Webb E
Department of Child Health, University of Wales College of Medicine, Health Park, Cardiff.
Arch Dis Child. 1996 Mar;74(3):264-7. doi: 10.1136/adc.74.3.264.
Concentrating on exotica and cultural differences merely allows commissioners and providers to ignore general health needs and blame the communities themselves when they receive poor quality services. We now have to move forward if we are to achieve an improvement in their health care.
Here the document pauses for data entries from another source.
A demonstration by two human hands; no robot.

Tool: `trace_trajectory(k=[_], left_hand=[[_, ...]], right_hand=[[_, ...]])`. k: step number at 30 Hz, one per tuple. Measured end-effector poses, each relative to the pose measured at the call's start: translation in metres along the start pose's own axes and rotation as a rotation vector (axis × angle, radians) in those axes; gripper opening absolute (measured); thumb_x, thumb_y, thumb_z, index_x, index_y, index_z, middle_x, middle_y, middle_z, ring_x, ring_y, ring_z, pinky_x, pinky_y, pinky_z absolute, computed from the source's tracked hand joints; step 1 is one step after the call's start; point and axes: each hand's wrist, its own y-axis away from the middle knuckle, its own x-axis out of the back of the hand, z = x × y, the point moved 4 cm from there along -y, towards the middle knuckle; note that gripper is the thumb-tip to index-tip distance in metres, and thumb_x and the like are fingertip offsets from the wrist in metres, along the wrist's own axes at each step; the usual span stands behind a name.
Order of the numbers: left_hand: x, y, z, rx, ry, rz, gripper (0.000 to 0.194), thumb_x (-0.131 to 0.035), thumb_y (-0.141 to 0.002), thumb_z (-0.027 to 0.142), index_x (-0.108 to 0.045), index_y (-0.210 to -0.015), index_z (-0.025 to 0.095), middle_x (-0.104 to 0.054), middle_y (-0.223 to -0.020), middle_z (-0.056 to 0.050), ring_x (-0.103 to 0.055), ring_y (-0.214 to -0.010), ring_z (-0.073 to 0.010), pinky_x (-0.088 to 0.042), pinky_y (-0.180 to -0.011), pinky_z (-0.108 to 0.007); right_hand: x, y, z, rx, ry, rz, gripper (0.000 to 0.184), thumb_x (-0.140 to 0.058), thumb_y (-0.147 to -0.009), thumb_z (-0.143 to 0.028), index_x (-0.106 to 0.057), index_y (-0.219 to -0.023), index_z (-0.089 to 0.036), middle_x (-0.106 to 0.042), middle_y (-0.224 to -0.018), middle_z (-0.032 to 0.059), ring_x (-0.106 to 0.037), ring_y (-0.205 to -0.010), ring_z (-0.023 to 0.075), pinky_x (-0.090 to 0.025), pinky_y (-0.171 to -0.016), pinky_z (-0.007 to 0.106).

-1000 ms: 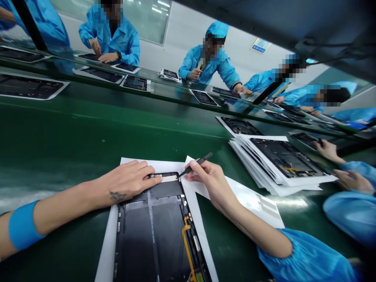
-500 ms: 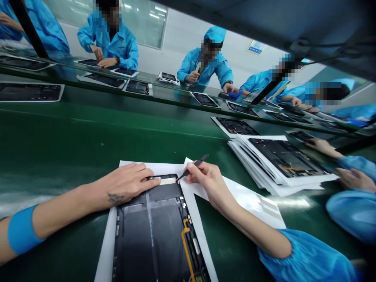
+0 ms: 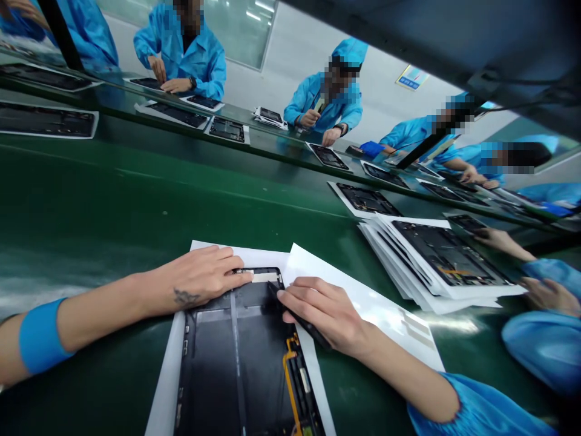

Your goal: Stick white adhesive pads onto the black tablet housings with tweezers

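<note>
Gripping: R-hand fingers [image 3: 297,297] clamped on blk tweezers [image 3: 299,321] over open tablet chassis [image 3: 227,363]; L-hand fingers [image 3: 227,266] spread flat on its top edge, steadying: firm hold, unit kept still.

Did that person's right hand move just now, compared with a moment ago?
Yes. The right hand, gripping the black tweezers, has moved down toward the person, farther from the top edge of the black tablet casing.
</note>
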Motion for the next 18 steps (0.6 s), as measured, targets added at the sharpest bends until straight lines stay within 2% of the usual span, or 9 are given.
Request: trace_trajectory(k=[4,6,8,10,12,13,15,18], left_hand=[[-0.004,0.002,-0.001,-0.008,0.010,-0.002,0.035,-0.040,-0.096,0.005,-0.057,-0.125,0.015,-0.065,-0.108,-0.010,-0.057,-0.089,-0.0212,-0.046,-0.076,-0.032],[-0.005,0.003,-0.001,-0.008,0.014,-0.006,0.036,-0.040,-0.096,0.005,-0.056,-0.127,0.016,-0.065,-0.110,-0.010,-0.057,-0.091,-0.0215,-0.046,-0.077,-0.033],[-0.007,0.003,-0.003,-0.003,0.014,-0.010,0.037,-0.039,-0.096,0.005,-0.055,-0.128,0.016,-0.064,-0.112,-0.010,-0.057,-0.093,-0.0214,-0.046,-0.078,-0.033],[-0.008,0.003,-0.003,-0.003,0.011,-0.013,0.037,-0.038,-0.097,0.005,-0.054,-0.128,0.017,-0.064,-0.112,-0.010,-0.057,-0.093,-0.0212,-0.046,-0.078,-0.032],[-0.008,0.002,-0.003,-0.008,0.009,-0.010,0.037,-0.038,-0.097,0.006,-0.054,-0.128,0.016,-0.064,-0.111,-0.010,-0.057,-0.091,-0.0212,-0.046,-0.077,-0.032],[-0.008,0.002,-0.003,-0.010,0.008,-0.008,0.036,-0.038,-0.097,0.006,-0.054,-0.129,0.016,-0.064,-0.111,-0.010,-0.057,-0.091,-0.0213,-0.046,-0.076,-0.032],[-0.008,0.002,-0.003,-0.010,0.007,-0.006,0.036,-0.038,-0.097,0.006,-0.054,-0.129,0.016,-0.064,-0.110,-0.010,-0.057,-0.091,-0.0215,-0.045,-0.076,-0.032],[-0.008,0.003,-0.003,-0.001,0.007,-0.009,0.036,-0.038,-0.097,0.006,-0.054,-0.128,0.017,-0.064,-0.109,-0.009,-0.057,-0.091,-0.0214,-0.045,-0.076,-0.032]], right_hand=[[-0.002,0.002,-0.002,0.059,0.047,0.014,0.022,-0.064,-0.091,-0.013,-0.067,-0.112,-0.011,-0.076,-0.085,0.0089,-0.069,-0.083,0.0218,-0.060,-0.073,0.032],[0.000,0.002,-0.001,0.035,0.000,0.052,0.024,-0.065,-0.089,-0.012,-0.068,-0.113,-0.011,-0.076,-0.085,0.0096,-0.069,-0.083,0.0221,-0.059,-0.074,0.032],[0.003,0.002,0.006,-0.145,-0.101,0.134,0.019,-0.063,-0.091,-0.013,-0.070,-0.108,-0.014,-0.075,-0.084,0.0086,-0.069,-0.082,0.0211,-0.059,-0.074,0.032],[0.004,0.006,0.021,-0.476,-0.228,0.219,0.013,-0.060,-0.093,-0.020,-0.072,-0.096,-0.017,-0.074,-0.083,0.0068,-0.068,-0.077,0.0193,-0.058,-0.070,0.031],[-0.001,0.012,0.036,-0.804,-0.372,0.258,0.022,-0.060,-0.093,-0.030,-0.073,-0.080,-0.018,-0.074,-0.081,0.0060,-0.068,-0.073,0.0183,-0.057,-0.064,0.028],[-0.005,0.016,0.041,-0.924,-0.448,0.259,0.028,-0.061,-0.092,-0.035,-0.073,-0.074,-0.018,-0.074,-0.081,0.0062,-0.069,-0.071,0.0184,-0.056,-0.063,0.028],[-0.012,0.021,0.047,-1.074,-0.587,0.261,0.034,-0.064,-0.089,-0.044,-0.073,-0.070,-0.017,-0.074,-0.079,0.0066,-0.069,-0.069,0.0186,-0.057,-0.063,0.029],[-0.017,0.027,0.049,-1.162,-0.686,0.269,0.034,-0.068,-0.085,-0.049,-0.076,-0.075,-0.017,-0.074,-0.078,0.0065,-0.068,-0.071,0.0190,-0.056,-0.068,0.030]])
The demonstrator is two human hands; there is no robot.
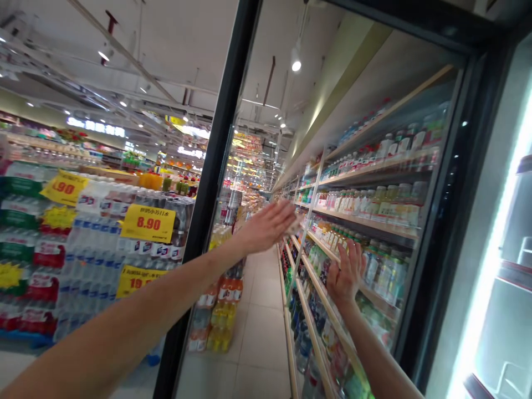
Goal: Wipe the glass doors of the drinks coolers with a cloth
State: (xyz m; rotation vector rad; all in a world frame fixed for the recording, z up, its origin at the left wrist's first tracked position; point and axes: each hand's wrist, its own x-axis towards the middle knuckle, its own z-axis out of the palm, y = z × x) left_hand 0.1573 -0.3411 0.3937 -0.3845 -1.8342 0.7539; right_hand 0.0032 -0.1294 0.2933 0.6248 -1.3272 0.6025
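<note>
A glass door (266, 343) with a black frame stands swung out in front of me. My left hand (268, 226) reaches across from the left with its fingers stretched out and side by side, near or against the pane. A pale blurred patch by its fingertips may be its reflection. Lower and to the right, my right hand (344, 272) is raised with its fingers up and slightly apart, close to the glass. I cannot tell whether either palm touches the pane. Neither hand shows anything held.
Lit cooler shelves (515, 274) stand at the right edge. Shelves of bottled drinks (369, 205) show in the door's pane, perhaps mirrored. At the left are stacked packs of bottles (89, 266) with a yellow price sign (147, 223). Pale floor tiles (261, 332) lie below.
</note>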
We are not talking of an insignificant minority, but nearly one in 10 of all children. Clearly real differences in health needs do exist, for example haemoglobinopathy associated illness; these need to be addressed and adequate provision made. It is in meeting the general needs of minority ethnic children that we face the greatest challenge. These are no different to those of the white ethnic majority. However, meeting them may require different--sometimes radically different--response strategies on behalf of both purchasers and providers of health care to children, supported by appropriate training, audit, and research.
仅仅关注异国风情和文化差异只会让医疗服务的委托方和提供方忽视总体健康需求,并且在社区获得劣质服务时指责社区自身。如果我们要改善他们的医疗保健状况,现在就必须向前迈进。我们谈论的可不是微不足道的少数群体,而是几乎每十个孩子中就有一个。显然,健康需求确实存在真正的差异,例如与血红蛋白病相关的疾病;这些需要得到解决并提供足够的服务。在满足少数族裔儿童的总体需求方面,我们面临着最大的挑战。这些需求与白人多数族裔的需求并无不同。然而,要满足这些需求,医疗保健的购买方和提供方可能需要采取不同的——有时是截然不同的——应对策略,并辅以适当的培训、审计和研究。